**Problem statement:** No pictures belong in the copy. Restate the rest of the data exactly.

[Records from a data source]

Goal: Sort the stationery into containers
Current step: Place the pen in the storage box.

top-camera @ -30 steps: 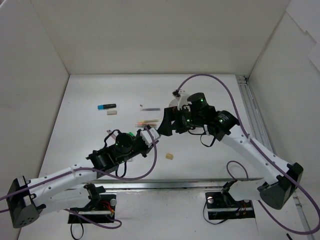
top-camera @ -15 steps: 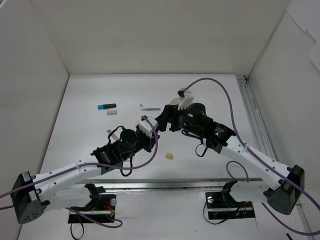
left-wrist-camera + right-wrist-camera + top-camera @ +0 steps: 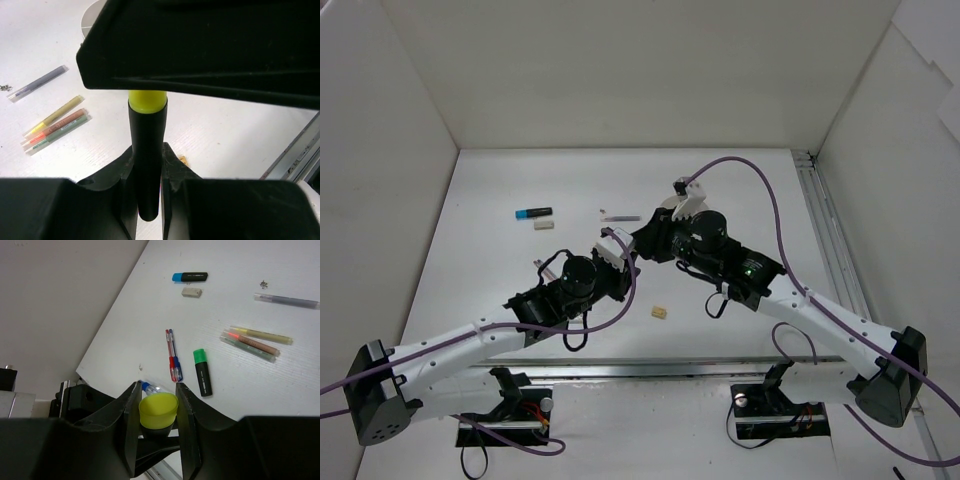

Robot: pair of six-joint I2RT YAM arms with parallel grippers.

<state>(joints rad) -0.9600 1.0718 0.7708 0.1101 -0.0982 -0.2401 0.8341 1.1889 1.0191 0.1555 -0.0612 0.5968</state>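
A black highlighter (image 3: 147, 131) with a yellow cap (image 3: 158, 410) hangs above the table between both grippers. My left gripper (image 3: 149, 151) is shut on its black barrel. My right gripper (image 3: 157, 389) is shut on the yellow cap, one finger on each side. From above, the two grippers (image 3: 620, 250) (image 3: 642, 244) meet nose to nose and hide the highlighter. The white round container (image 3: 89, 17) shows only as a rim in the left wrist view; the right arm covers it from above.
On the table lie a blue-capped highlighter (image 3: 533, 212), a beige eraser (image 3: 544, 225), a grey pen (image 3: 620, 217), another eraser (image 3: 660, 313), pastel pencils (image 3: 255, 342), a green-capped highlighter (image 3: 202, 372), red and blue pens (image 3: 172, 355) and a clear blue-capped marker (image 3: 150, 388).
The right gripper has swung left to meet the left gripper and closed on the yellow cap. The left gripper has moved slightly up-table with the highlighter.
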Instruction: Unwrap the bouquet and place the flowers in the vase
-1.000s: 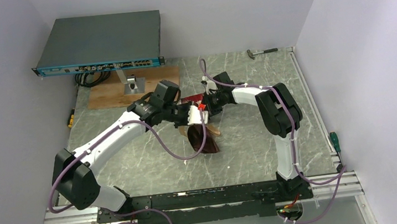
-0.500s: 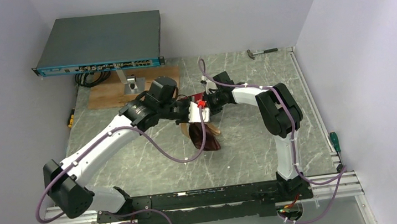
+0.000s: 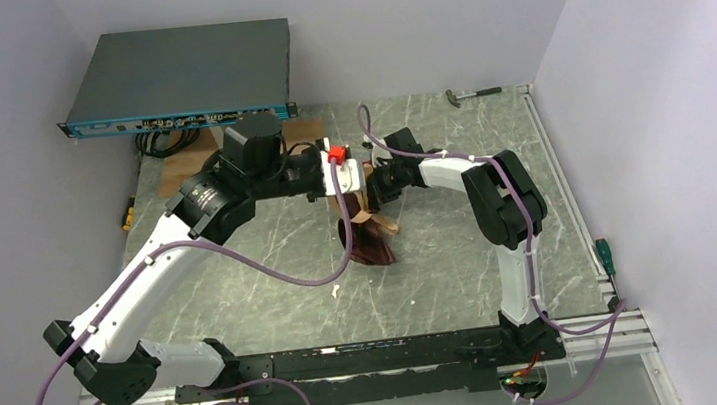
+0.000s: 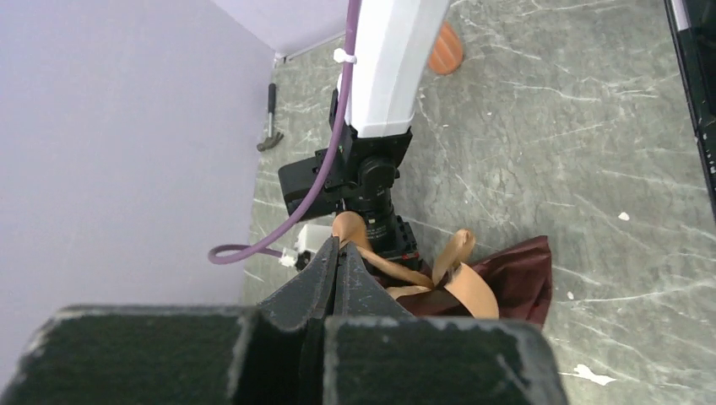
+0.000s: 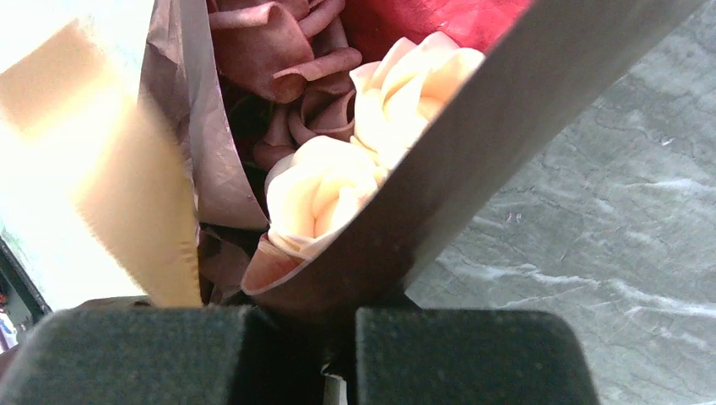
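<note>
The bouquet (image 3: 371, 243), dark red crinkled paper, lies mid-table with its tan ribbon (image 3: 377, 223) partly loosened. My left gripper (image 3: 355, 191) is above it, shut on one end of the ribbon (image 4: 359, 229), which runs taut down to the wrapping (image 4: 515, 278). My right gripper (image 3: 381, 192) holds the bouquet from the right, shut on an edge of the wrapping paper (image 5: 473, 152). Pale cream roses, the flowers (image 5: 325, 190), sit inside the paper right before its fingers. The orange vase (image 4: 445, 51) shows only in the left wrist view, beyond the right arm.
A network switch (image 3: 180, 75) stands on a post over a wooden board (image 3: 192, 172) at the back left. A hammer (image 3: 474, 95) lies at the back edge. A green-handled screwdriver (image 3: 604, 257) rests on the right rail. Walls close three sides.
My left arm has swung back and up, drawing the ribbon end away from the bouquet. The bouquet has shifted slightly. The right gripper has stayed in place.
</note>
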Controlling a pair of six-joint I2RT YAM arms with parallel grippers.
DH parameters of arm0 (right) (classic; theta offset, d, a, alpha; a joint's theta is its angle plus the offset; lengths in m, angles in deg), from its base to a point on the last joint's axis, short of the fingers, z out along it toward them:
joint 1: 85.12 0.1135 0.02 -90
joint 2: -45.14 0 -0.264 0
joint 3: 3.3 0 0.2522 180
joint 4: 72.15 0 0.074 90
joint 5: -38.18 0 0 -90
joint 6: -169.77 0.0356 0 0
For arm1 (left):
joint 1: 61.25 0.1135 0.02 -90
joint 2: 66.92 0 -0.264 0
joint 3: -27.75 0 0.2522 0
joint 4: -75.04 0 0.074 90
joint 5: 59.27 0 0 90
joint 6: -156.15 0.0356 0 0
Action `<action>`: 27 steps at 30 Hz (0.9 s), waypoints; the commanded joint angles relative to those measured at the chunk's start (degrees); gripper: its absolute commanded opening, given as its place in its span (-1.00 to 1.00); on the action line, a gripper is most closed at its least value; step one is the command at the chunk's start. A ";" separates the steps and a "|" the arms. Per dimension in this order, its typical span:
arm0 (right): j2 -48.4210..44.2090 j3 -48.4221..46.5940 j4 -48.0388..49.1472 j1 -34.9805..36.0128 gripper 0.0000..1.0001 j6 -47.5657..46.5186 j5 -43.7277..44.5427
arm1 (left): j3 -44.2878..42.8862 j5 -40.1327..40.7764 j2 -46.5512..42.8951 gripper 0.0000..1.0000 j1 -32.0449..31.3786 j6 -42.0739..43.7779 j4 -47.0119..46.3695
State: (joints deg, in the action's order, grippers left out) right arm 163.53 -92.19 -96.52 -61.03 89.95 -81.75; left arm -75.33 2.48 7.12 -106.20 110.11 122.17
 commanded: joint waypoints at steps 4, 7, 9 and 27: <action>1.59 1.88 -1.31 0.03 -1.00 -3.87 8.79 | -8.59 1.25 -0.85 -1.00 -0.40 -7.88 1.50; 1.56 1.92 -1.18 0.09 -1.00 -3.68 8.52 | -8.17 -2.04 -1.20 -1.00 -0.40 -5.32 7.49; 1.49 1.85 -1.17 0.15 -1.00 -3.39 8.10 | -5.99 -6.13 -1.95 -1.00 -0.42 -1.83 13.42; -1.87 -2.98 -6.21 0.07 0.02 1.58 -1.23 | 16.98 -7.92 -2.60 0.21 1.84 5.44 21.46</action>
State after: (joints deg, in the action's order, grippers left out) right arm 163.09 -93.46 -97.70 -60.77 91.37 -83.85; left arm -55.88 -2.90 3.86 -107.62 118.37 147.78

**Reply to the task:**
Goal: Sort the stationery into containers
Current step: Place the pen in the storage box.

top-camera @ -30 steps: 
top-camera @ -15 steps: 
left-wrist-camera + right-wrist-camera + top-camera @ +0 steps: 

Robot: pair of six-joint I2RT YAM arms with parallel grippers.

<state>(joints rad) -0.9600 1.0718 0.7708 0.1101 -0.0982 -0.2401 0.8341 1.1889 1.0191 0.1555 -0.0612 0.5968</state>
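A black highlighter (image 3: 147, 131) with a yellow cap (image 3: 158, 410) hangs above the table between both grippers. My left gripper (image 3: 149, 151) is shut on its black barrel. My right gripper (image 3: 157, 389) is shut on the yellow cap, one finger on each side. From above, the two grippers (image 3: 620, 250) (image 3: 642, 244) meet nose to nose and hide the highlighter. The white round container (image 3: 89, 17) shows only as a rim in the left wrist view; the right arm covers it from above.
On the table lie a blue-capped highlighter (image 3: 533, 212), a beige eraser (image 3: 544, 225), a grey pen (image 3: 620, 217), another eraser (image 3: 660, 313), pastel pencils (image 3: 255, 342), a green-capped highlighter (image 3: 202, 372), red and blue pens (image 3: 172, 355) and a clear blue-capped marker (image 3: 150, 388).
The right gripper has swung left to meet the left gripper and closed on the yellow cap. The left gripper has moved slightly up-table with the highlighter.
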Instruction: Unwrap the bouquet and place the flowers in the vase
-1.000s: 
-0.500s: 
+0.000s: 
+0.000s: 
+0.000s: 
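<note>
The bouquet (image 3: 371, 243), dark red crinkled paper, lies mid-table with its tan ribbon (image 3: 377, 223) partly loosened. My left gripper (image 3: 355, 191) is above it, shut on one end of the ribbon (image 4: 359, 229), which runs taut down to the wrapping (image 4: 515, 278). My right gripper (image 3: 381, 192) holds the bouquet from the right, shut on an edge of the wrapping paper (image 5: 473, 152). Pale cream roses, the flowers (image 5: 325, 190), sit inside the paper right before its fingers. The orange vase (image 4: 445, 51) shows only in the left wrist view, beyond the right arm.
A network switch (image 3: 180, 75) stands on a post over a wooden board (image 3: 192, 172) at the back left. A hammer (image 3: 474, 95) lies at the back edge. A green-handled screwdriver (image 3: 604, 257) rests on the right rail. Walls close three sides.
My left arm has swung back and up, drawing the ribbon end away from the bouquet. The bouquet has shifted slightly. The right gripper has stayed in place.
</note>
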Controlling a pair of six-joint I2RT YAM arms with parallel grippers.
DH parameters of arm0 (right) (classic; theta offset, d, a, alpha; a joint's theta is its angle plus the offset; lengths in m, angles in deg), from its base to a point on the last joint's axis, short of the fingers, z out along it toward them:
joint 1: 85.12 0.1135 0.02 -90
joint 2: -45.14 0 -0.264 0
joint 3: 3.3 0 0.2522 180
joint 4: 72.15 0 0.074 90
joint 5: -38.18 0 0 -90
joint 6: -169.77 0.0356 0 0
For arm1 (left):
joint 1: 61.25 0.1135 0.02 -90
joint 2: 66.92 0 -0.264 0
joint 3: -27.75 0 0.2522 0
joint 4: -75.04 0 0.074 90
joint 5: 59.27 0 0 90
joint 6: -156.15 0.0356 0 0
Action `<action>`: 27 steps at 30 Hz (0.9 s), waypoints; the commanded joint angles relative to those measured at the chunk's start (degrees); gripper: its absolute commanded opening, given as its place in its span (-1.00 to 1.00); on the action line, a gripper is most closed at its least value; step one is the command at the chunk's start. A ";" separates the steps and a "|" the arms. Per dimension in this order, its typical span:
arm0 (right): j2 -48.4210..44.2090 j3 -48.4221..46.5940 j4 -48.0388..49.1472 j1 -34.9805..36.0128 gripper 0.0000..1.0001 j6 -47.5657..46.5186 j5 -43.7277..44.5427
arm1 (left): j3 -44.2878..42.8862 j5 -40.1327..40.7764 j2 -46.5512..42.8951 gripper 0.0000..1.0000 j1 -32.0449..31.3786 j6 -42.0739..43.7779 j4 -47.0119..46.3695
State: (joints deg, in the action's order, grippers left out) right arm 163.53 -92.19 -96.52 -61.03 89.95 -81.75; left arm -75.33 2.48 7.12 -106.20 110.11 122.17
 commanded: joint waypoints at steps 4, 7, 9 and 27: <action>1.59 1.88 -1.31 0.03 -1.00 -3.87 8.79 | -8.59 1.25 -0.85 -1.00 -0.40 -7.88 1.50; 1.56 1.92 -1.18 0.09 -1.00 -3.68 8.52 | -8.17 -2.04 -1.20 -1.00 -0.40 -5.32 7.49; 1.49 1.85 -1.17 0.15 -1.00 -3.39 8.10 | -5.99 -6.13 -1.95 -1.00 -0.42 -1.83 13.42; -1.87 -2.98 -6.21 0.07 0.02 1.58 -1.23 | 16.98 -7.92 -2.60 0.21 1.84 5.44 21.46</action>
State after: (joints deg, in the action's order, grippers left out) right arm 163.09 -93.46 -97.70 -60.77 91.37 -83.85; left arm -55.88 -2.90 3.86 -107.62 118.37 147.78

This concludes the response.